* [Work required]: In the entries below, find the line with "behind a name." and the line with "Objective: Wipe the". Return those two lines and all lines between them, exactly.

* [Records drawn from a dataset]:
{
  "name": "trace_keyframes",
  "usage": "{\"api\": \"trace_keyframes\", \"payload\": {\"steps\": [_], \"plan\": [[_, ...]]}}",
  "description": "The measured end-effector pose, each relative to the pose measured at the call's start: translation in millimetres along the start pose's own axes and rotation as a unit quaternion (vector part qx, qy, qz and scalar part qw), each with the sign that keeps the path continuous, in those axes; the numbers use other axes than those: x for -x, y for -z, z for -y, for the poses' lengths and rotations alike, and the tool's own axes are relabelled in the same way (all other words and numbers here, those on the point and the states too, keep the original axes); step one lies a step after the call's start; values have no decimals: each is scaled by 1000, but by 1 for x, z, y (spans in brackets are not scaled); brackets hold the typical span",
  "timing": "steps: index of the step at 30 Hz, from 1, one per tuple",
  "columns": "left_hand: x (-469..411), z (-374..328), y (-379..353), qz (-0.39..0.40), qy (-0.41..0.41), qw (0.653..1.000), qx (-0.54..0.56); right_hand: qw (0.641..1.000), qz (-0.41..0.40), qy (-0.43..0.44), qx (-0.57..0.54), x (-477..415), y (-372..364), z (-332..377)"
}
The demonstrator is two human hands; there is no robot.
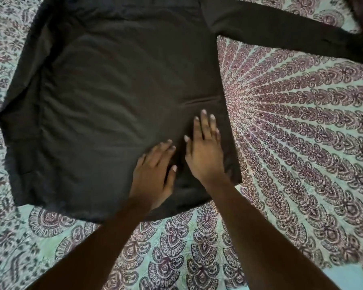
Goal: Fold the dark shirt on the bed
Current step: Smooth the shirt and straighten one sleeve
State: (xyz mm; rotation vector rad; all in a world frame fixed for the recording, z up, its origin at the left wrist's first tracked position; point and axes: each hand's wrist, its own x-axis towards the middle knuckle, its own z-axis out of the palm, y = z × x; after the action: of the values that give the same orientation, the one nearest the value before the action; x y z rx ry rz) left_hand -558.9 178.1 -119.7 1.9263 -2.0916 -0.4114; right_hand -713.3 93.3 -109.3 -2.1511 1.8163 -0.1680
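Fingers (204,124) of both hands lie straight and a little spread, pressed flat on cloth and gripping nothing. From the head view, my right hand (205,155) rests palm down on the lower right part of the dark shirt (113,91), just inside its right side edge. My left hand (153,174) lies close beside it, nearer the hem (176,214), fingertips angled up and to the right. The two hands are nearly touching.

The shirt is spread across the patterned bedspread (291,132), with its hem toward me and its shoulders at the far edge of the picture. It takes up most of the upper left of the view. One long sleeve (281,32) stretches out to the right, flat on the bed, well apart from my hands. Along the left side a darker band of fabric (23,97) runs down the body. I cannot tell whether that is the other sleeve laid in or only the side turned over. A short crease (201,101) sits just above my right fingertips, and soft ripples cross the middle.

I judge that I am early in the job: the shirt is laid out and I am smoothing it. The right sleeve is not yet brought in, the sides are not squared, and the body has not been doubled up from the hem. Nearly all the real folding is left.
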Motion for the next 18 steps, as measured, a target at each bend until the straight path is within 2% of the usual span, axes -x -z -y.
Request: {"api": "trace_keyframes", "payload": {"steps": [2,5,7,10,15,17,18], "plan": [[-22,25,12,-44,22,998,-38,999,18,32,11,-44,-14,14],[-49,70,26,-26,46,992,-113,998,28,27,40,-90,-26,25],[-54,89,28,10,54,992,-118,998,-10,-50,34,-91,-31,25],[-42,93,27,42,37,991,-123,980,-76,-179,41,-44,-31,22],[-21,93,33,56,8,992,-113,941,-20,-338,-6,32,-13,22],[-20,93,34,55,8,992,-117,935,-30,-351,-46,21,-5,32],[-20,92,33,56,11,991,-121,946,-48,-317,-45,7,-1,39]]}}
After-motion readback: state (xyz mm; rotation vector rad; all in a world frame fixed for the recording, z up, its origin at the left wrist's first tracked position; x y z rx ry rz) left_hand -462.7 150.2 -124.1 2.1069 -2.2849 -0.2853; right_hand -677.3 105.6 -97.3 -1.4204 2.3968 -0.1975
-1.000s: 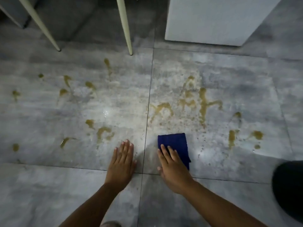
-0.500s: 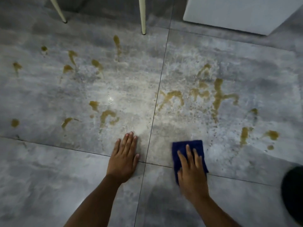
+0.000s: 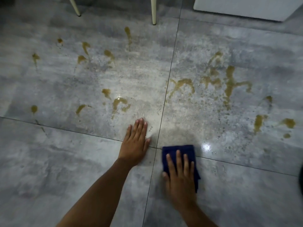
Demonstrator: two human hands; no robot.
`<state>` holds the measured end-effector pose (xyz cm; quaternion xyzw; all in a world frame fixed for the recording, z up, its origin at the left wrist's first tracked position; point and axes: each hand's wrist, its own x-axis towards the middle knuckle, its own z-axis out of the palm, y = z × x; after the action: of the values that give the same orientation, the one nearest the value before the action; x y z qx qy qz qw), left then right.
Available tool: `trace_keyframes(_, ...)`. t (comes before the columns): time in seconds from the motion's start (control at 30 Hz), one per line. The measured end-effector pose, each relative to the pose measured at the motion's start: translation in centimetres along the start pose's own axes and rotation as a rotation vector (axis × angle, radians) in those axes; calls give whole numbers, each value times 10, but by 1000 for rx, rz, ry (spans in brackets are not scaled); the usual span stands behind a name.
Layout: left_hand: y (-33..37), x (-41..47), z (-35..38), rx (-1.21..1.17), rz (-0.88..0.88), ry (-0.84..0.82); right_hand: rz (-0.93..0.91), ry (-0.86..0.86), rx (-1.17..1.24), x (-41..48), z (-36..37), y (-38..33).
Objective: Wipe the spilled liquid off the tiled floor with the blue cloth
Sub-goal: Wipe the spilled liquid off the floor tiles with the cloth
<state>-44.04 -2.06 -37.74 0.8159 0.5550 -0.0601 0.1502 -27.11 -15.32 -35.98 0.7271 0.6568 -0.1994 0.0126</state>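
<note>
Brownish spilled liquid [image 3: 228, 82] lies in streaks and blotches across the grey tiled floor [image 3: 65, 169], with more patches at the left [image 3: 118, 103] and far right [image 3: 288, 122]. A folded blue cloth [image 3: 177, 149] lies flat on the floor near the tile joint. My right hand [image 3: 179, 174] presses down on it with fingers spread, covering its near half. My left hand [image 3: 135, 143] rests flat on the floor just left of the cloth, palm down, holding nothing.
Two cream chair legs [image 3: 153, 11] [image 3: 74, 6] stand at the top. A white cabinet base [image 3: 242, 8] sits at the top right. A dark shape [image 3: 301, 176] shows at the right edge. A wet glare spot [image 3: 206, 146] shines beside the cloth.
My right hand has dragged the blue cloth back toward me across the tile joint. The left hand has stayed planted. The view has shifted forward a little.
</note>
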Motion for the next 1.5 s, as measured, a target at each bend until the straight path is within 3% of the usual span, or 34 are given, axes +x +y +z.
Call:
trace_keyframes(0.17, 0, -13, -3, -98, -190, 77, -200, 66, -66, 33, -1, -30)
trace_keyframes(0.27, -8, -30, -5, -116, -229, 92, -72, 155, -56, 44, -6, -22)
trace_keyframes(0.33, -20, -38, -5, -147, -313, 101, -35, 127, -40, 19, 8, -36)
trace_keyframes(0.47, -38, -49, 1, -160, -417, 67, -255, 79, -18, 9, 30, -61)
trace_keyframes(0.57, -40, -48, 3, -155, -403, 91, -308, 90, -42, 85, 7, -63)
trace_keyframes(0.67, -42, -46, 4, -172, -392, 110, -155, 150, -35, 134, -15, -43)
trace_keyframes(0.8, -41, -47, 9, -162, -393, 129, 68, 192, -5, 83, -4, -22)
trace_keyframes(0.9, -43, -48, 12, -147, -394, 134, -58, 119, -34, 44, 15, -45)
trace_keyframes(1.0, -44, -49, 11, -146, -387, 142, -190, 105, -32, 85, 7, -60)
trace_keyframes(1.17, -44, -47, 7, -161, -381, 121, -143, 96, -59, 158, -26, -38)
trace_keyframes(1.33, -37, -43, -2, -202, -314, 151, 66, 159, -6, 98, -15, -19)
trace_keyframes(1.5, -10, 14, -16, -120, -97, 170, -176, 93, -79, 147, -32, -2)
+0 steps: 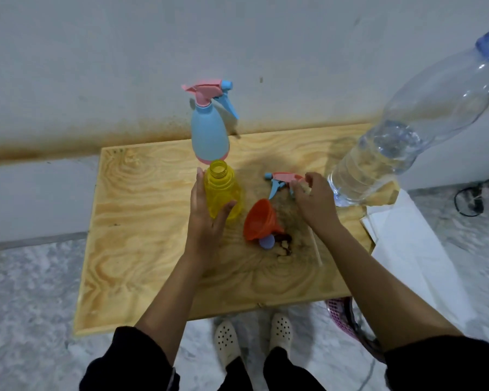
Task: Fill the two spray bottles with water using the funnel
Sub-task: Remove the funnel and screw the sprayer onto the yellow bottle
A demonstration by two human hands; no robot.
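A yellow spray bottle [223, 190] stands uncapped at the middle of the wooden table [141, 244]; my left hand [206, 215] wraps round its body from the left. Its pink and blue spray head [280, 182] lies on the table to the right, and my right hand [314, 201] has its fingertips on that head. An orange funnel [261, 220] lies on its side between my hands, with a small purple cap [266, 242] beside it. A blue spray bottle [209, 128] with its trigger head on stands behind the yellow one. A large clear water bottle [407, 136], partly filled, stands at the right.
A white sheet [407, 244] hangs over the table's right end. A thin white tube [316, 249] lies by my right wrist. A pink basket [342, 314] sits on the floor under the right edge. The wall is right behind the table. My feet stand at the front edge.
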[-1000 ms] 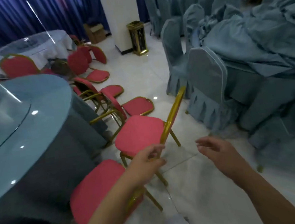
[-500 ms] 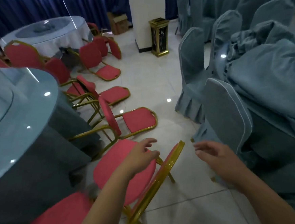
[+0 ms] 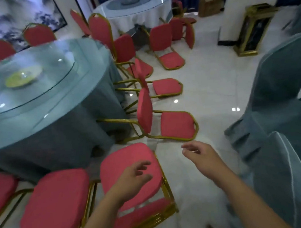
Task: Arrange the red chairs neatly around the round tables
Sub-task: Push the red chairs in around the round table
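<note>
**Hovering Over a Red Chair, Both Hands Free**

At your left stood the near round table point(image 3: 59, 112), its glass tabletop carrying a yellow-green dish point(image 3: 23, 78). An upright red chair point(image 3: 54, 202) stood at the table's lower edge, its seat close to the blue-grey cloth. Just right of it stood the nearest red chair point(image 3: 121, 161), also upright, with its gold-framed back toward you. Your left hand point(image 3: 131, 178) hung over that seat, fingers loosely spread and gripping nothing; I could not tell whether it touched the cushion. Your right hand point(image 3: 201, 156) was likewise relaxed and held nothing. It was over the white floor point(image 3: 206, 77) just right of that chair, apart from the left. Beyond your hands a tipped red chair point(image 3: 177, 125) lay on the floor, its gold legs pointing at the table. Another tipped chair point(image 3: 167, 86) lay farther along the same line. A second round table point(image 3: 134, 12), white-clothed, stood at the back with more red chairs beside it. A gold stand point(image 3: 253, 30) stood farther right, and blue-grey covered chairs point(image 3: 279, 89) filled your right side.
</note>
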Tool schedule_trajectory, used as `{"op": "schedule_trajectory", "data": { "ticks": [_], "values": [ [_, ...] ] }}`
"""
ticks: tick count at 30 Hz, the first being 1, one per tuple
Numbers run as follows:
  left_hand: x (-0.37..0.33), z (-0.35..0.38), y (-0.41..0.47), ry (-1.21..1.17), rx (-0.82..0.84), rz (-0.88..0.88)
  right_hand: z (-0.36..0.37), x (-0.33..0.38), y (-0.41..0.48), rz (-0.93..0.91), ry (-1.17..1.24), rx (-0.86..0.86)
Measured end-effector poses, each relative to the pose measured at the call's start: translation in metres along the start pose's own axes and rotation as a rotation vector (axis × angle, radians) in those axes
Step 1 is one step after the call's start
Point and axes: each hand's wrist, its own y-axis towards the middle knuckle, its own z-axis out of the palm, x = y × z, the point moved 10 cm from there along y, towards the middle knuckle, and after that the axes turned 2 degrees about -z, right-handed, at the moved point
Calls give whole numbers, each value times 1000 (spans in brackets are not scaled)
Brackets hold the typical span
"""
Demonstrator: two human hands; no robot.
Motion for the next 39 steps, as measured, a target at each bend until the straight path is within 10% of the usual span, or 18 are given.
{"op": "schedule_trajectory", "data": {
  "ticks": [26,39],
  "values": [
    [-28,-101,161,-272,-341,-236,101,83,292,-85,-249,570],
    [-102,-21,369,-497,-441,-537,35,62,539,-20,-255,848]
  ]
}}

* [Task output]:
Available tool: `trace_keyframes(_, ...)`. t (comes before the columns): time in seconds from the motion's start (control at 30 Hz), one per line. The measured end-effector pose, each relative to the pose measured at the motion's start: translation in centimetres along the start pose's own axes and rotation as a rotation vector (axis × angle, radians) in those axes; calls give whole numbers, each value times 10, but by 1000 for rx, rz, ry (spans in brackets are not scaled); the usual span stands behind a name.
Layout: left_hand: y (-33..37), x (-41..47), z (-35..38), rx (-1.21..1.17), rz (-0.88..0.88), ry (-0.84..0.82); right_hand: rz (-0.93..0.91), ry (-0.86..0.86), rx (-1.17..1.24), x (-41..48), z (-36..37), y (-38..33).
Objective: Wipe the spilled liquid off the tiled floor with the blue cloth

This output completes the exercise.